Leitura da Torá, Pasteve |
Outro fenômeno específico do Judaísmo é a estrita
observância da Lei. Uma das preocupações fundamentais do Judaísmo foi “erguer
uma cerca em torno da Lei”. Embora haja nesse “zelo pela Lei” um sério “zelo
por Deus” (Rm 10.2), cometeu o Judaísmo o erro de interpretar as prescrições da
Lei, não no espírito dos profetas, mas com uma casuística penosa e dura.
Literalistas sem inspiração procuravam assegurar-se por uma obediência puramente
formal, sem conformidade interna com a vontade de Deus. Os atos externos (o
jejum, as esmolas, a oração, as abluções) eram o principal objeto do interesse
religioso; o motivo interno era pouco visado. Isso levou à convicção da
“salvação pelas obras” (Lc 18.11-13) e à pouca receptividade para a mensagem
profética de repreensão, instrução e reflexão. De mais a mais, o Judaísmo
acrescentou à Lei um grande número de prescrições secundárias (às vezes até
imorais: Mc 7.11-12 sobre o corban)
(“a tradição dos Antigos”); tudo isso nos faz compreender como a seita dos Fariseus
(“separatistas”) chegou àquela atitude dura, estreita e presumida, que
conhecemos pelo Evangelho (Mc 7.1-13; Mc 12.38-40; Mt 23.13-33; Lc 11.37-52). O
grande respeito pelo dom divino da Lei (conforme Baba Mezia 85b Deus estuda a
sua própria Tora), que acabou sendo identificada com a própria Sabedoria de
Deus, levou os pregadores e mestres religiosos do Judaísmo (os escribas) a
codificar os frutos dos estudos seculares sobre a Lei, no Talmude (todo o complexo da exegese da Mixná, as teses e os ditos dos Rabis em relação à Tora, oralmente transmitidos).

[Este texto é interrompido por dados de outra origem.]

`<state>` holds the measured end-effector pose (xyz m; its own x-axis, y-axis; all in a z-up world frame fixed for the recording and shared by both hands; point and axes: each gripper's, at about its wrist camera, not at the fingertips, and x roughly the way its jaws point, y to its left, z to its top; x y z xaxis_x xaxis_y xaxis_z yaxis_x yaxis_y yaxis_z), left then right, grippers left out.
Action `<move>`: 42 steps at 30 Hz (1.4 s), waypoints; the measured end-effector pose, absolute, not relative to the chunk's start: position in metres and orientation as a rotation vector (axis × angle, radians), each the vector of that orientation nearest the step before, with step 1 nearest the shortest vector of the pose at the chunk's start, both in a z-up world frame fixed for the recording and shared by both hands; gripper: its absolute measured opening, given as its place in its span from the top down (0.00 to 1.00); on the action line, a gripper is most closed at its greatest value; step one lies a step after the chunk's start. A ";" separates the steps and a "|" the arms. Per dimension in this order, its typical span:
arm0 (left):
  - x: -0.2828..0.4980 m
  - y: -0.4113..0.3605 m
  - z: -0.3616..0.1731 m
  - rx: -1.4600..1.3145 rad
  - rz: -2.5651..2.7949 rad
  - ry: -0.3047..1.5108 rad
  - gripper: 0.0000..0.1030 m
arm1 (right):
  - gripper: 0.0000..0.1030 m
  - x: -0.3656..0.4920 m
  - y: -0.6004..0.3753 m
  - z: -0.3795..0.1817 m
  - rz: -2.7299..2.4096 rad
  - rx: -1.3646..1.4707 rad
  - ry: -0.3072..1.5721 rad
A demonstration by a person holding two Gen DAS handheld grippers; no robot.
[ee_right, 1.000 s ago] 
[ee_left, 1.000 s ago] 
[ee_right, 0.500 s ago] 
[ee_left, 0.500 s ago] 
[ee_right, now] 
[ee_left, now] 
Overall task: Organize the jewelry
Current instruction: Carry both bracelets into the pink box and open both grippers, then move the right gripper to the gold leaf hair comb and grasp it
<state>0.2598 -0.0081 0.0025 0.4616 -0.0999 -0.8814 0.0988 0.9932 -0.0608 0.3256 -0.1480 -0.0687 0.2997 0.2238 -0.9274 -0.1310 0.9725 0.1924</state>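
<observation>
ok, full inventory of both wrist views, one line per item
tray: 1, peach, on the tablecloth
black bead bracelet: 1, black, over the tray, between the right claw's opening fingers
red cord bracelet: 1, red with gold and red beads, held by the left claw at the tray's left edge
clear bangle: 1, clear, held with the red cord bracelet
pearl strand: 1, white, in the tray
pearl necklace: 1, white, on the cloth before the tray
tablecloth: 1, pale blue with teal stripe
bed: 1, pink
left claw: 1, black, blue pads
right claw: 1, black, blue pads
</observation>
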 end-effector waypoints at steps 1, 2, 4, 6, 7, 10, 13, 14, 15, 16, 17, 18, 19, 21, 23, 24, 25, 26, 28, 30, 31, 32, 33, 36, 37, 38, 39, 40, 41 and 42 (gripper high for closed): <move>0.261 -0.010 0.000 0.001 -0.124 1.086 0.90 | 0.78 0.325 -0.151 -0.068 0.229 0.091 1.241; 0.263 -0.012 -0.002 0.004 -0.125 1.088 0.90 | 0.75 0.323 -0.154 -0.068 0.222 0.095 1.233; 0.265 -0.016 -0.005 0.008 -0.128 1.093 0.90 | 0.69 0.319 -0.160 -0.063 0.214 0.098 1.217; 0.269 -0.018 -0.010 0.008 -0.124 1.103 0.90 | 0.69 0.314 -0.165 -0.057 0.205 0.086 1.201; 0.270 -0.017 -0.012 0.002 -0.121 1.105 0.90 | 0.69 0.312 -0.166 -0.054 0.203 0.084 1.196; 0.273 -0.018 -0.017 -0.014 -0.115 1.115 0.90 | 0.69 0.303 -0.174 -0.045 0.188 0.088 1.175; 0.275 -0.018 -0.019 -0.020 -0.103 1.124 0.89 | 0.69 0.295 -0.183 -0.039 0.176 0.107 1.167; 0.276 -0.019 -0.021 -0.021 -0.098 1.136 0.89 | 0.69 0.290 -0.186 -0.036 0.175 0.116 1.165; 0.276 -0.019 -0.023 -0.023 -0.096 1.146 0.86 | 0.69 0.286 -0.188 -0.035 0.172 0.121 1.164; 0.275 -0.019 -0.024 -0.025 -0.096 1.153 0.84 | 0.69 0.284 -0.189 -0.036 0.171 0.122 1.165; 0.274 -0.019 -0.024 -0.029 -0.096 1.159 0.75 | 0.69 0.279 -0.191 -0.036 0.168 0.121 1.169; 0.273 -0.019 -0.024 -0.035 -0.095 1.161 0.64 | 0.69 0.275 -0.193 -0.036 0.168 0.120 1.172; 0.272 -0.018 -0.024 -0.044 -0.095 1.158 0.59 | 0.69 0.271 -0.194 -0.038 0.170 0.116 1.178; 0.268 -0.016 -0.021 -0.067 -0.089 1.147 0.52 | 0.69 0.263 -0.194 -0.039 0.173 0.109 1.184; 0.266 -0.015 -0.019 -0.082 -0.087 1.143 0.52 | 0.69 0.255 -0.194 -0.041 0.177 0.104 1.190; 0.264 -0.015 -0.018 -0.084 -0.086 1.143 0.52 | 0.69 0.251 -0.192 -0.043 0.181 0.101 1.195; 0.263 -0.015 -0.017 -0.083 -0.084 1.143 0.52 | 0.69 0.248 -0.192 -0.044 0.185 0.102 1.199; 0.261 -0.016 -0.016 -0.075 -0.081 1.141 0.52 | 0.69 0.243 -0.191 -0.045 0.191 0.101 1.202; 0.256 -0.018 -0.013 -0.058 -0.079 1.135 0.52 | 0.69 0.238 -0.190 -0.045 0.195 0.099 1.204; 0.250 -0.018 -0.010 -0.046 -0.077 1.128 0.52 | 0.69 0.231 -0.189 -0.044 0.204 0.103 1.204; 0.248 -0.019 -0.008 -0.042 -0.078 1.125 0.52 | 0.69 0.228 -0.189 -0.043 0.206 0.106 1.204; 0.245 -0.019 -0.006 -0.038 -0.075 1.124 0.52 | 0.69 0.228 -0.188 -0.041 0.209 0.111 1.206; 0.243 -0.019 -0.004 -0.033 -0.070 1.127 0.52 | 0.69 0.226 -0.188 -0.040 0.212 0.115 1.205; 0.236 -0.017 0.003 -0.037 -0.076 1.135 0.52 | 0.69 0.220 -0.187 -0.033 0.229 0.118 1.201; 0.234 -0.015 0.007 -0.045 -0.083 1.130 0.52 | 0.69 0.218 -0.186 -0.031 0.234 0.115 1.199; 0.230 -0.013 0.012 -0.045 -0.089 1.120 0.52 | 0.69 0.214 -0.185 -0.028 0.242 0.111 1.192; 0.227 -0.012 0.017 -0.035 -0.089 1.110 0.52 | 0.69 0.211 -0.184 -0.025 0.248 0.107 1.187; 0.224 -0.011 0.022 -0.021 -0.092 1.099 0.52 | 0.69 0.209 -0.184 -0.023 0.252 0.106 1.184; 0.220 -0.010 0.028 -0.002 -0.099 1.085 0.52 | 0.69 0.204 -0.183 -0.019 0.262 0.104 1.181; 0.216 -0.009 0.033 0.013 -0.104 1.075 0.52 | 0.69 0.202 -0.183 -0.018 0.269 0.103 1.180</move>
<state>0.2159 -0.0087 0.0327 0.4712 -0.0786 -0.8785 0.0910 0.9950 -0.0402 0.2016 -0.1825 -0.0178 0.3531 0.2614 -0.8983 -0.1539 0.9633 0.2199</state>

Ao lado desses aspectos sombrios o Judaísmo apresenta em
certos pontos uma riqueza religiosa muito notável, pela qual é inegavelmente
uma “praeparatio evangelica” e pela
qual, naqueles determinados pontos, se encontrava “não longe do Reino de Deus”
(Mt 12.34). Sem dúvida as noções sobre Deus eram muito mais puras no Judaísmo
do que no mundo greco-romano. Havia no Judaísmo muito menos ateísmo,
indiferença e leviandade do que em qualquer sociedade atual ou anterior.

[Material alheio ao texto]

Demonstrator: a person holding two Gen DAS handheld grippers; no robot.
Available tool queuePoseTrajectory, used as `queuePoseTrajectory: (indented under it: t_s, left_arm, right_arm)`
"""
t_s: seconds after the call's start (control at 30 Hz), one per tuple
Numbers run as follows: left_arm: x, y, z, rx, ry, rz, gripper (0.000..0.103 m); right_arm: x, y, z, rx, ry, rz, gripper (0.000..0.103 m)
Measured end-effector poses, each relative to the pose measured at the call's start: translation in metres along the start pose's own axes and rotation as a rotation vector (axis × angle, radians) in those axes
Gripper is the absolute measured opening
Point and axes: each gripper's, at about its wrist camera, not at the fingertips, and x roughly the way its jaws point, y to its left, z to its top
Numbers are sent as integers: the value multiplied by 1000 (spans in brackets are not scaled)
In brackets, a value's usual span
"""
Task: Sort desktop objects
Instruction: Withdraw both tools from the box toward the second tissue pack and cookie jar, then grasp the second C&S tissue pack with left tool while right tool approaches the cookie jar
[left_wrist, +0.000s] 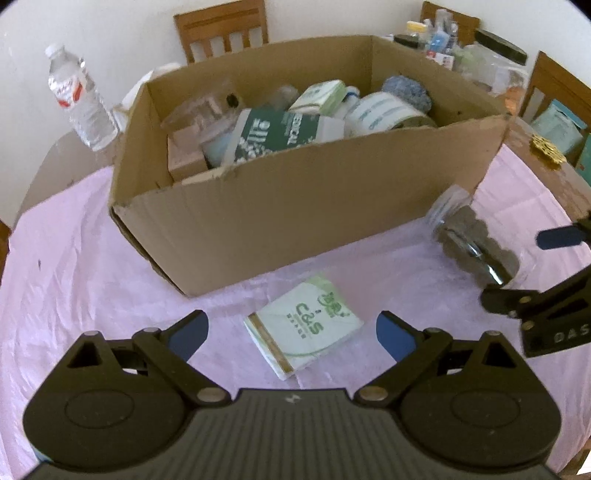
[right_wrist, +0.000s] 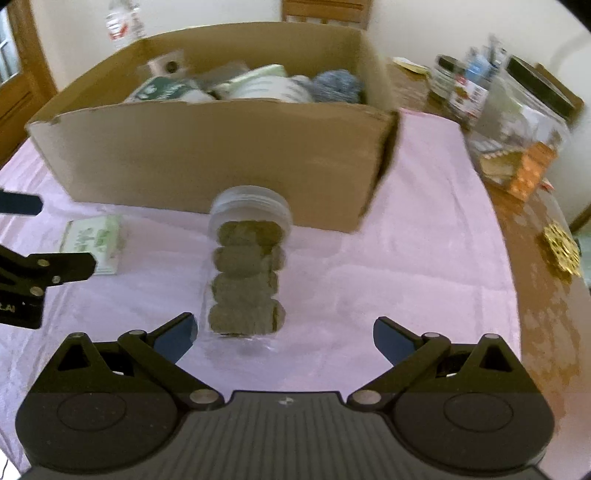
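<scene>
Left gripper, fingers spread, empty: tissue pack flat between them. Right gripper, likewise released: jar dead ahead, long axis toward box.

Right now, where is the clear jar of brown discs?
The clear jar lies on the pink tablecloth before the cardboard box, just ahead of the open right gripper, right of the tissue pack.
</scene>
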Motion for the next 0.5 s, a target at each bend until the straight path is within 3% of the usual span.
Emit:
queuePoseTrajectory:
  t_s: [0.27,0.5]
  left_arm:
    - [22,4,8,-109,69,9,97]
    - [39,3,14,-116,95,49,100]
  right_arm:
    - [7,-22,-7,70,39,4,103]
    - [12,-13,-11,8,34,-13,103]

Acreditava na ressurreição corporal, aplicava-se com seriedade ao proselitismo,
conhecia a “regra áurea” do amor do próximo (já formulada pelo contemporâneo de
Jesus, o rabi Hilel), coisas que já nos fazem descobrir no Judaísmo uma “anima naturaliter christiana”. Havia
certamente não poucos que como Simeão “anelavam a consolação de Israel"

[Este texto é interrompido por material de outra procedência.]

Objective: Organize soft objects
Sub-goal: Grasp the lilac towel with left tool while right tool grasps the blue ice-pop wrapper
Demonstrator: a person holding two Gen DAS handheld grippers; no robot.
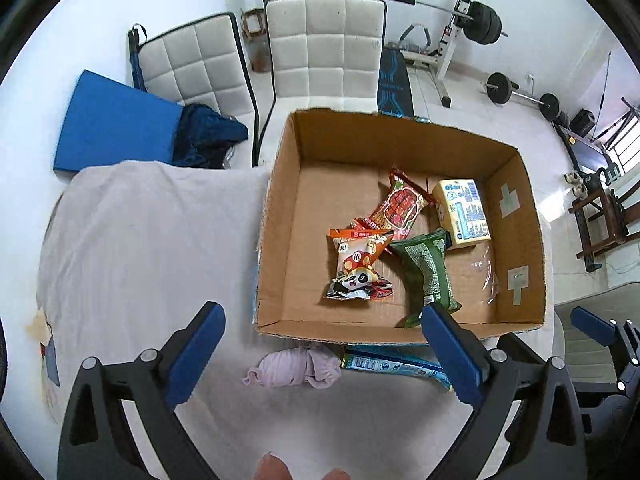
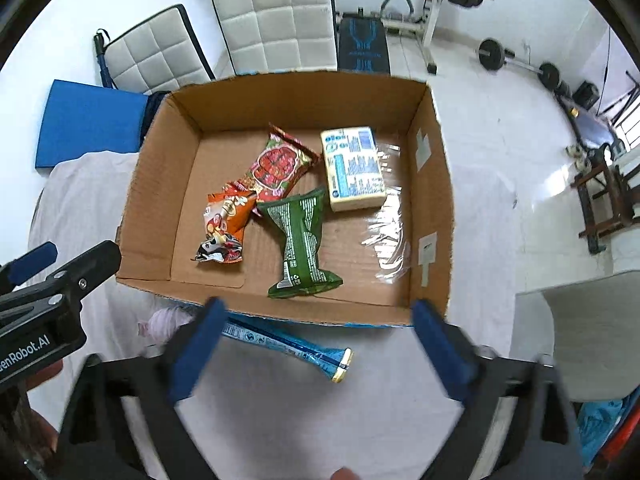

(Lc 2,25); isso pode-se deduzir de fenômenos religiosos como o dos “pobres de
Javé” (os “mansueti et quiescentes”
de III Esdras 11.42 ou de Sabedoria 5.13: “Quem é a esperança dos aflitos e dos
pobres, senão Vós, Senhor? Vós os atendereis; pois quem é misericordioso e
clemente senão Vós? Vós alegrais o coração do humilde, abrindo a vossa mão em
piedade”) ou dos Essênios (com o seu celibato religioso, o seu ascetismo
monacal, as suas abluções rituais intermináveis).(anterior)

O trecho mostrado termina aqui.